Felicitações, abraços, sorrisos, elogios, luminosas perspectivas...
Altas horas da noite...
Surge do seio das trevas o rosto pálido duma menina paupérrima...
Corre pelo quarto olhares sonâmbulos...Apanha da mesa os originais do poema – folha por folha, e rasga-as em mil pedaços...
E jogando-as ao cesto de papéis, murmura: “Roupa suja”. E desaparece...
O poeta acorda...Os originais lá estão, intactos...
E põe-se a pensar , a pensar, a pensar....
É verdade que escrevi este poema pela maior glória de Deus?...
Se é verdade, porque não cantei, ontem à noite, o mais belo de todos os poemas do mundo – o poema da caridade?...

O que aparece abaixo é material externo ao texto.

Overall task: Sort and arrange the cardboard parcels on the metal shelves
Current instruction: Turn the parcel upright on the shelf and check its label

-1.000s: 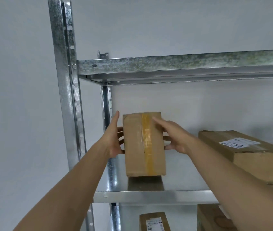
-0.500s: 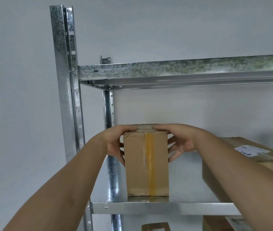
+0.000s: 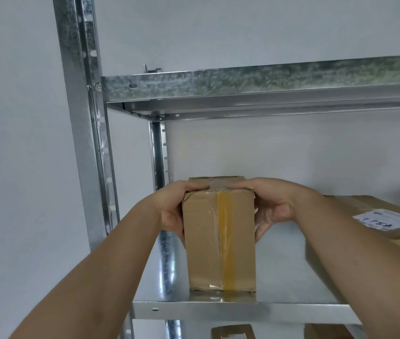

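Labelled parcel point(image 3: 389, 231) just right of hand-held upright parcel point(image 3: 221, 241).

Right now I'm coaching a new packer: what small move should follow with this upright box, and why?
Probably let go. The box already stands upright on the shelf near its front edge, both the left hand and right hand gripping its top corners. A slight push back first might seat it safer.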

Por que não entreguei à pobrezinha a minha roupa suja?...
Por que preferi à caridade a minha vaidade?...
Levantou-se e resolveu, logo de manhã, entregar à filha da lavadeira a roupa suja que ela pedira – e lavou com as lágrimas do arrependimento a “roupa suja” que tinha dentro da alma...
E o seu coração cantou em silêncio o mais lindo poema de humanidade...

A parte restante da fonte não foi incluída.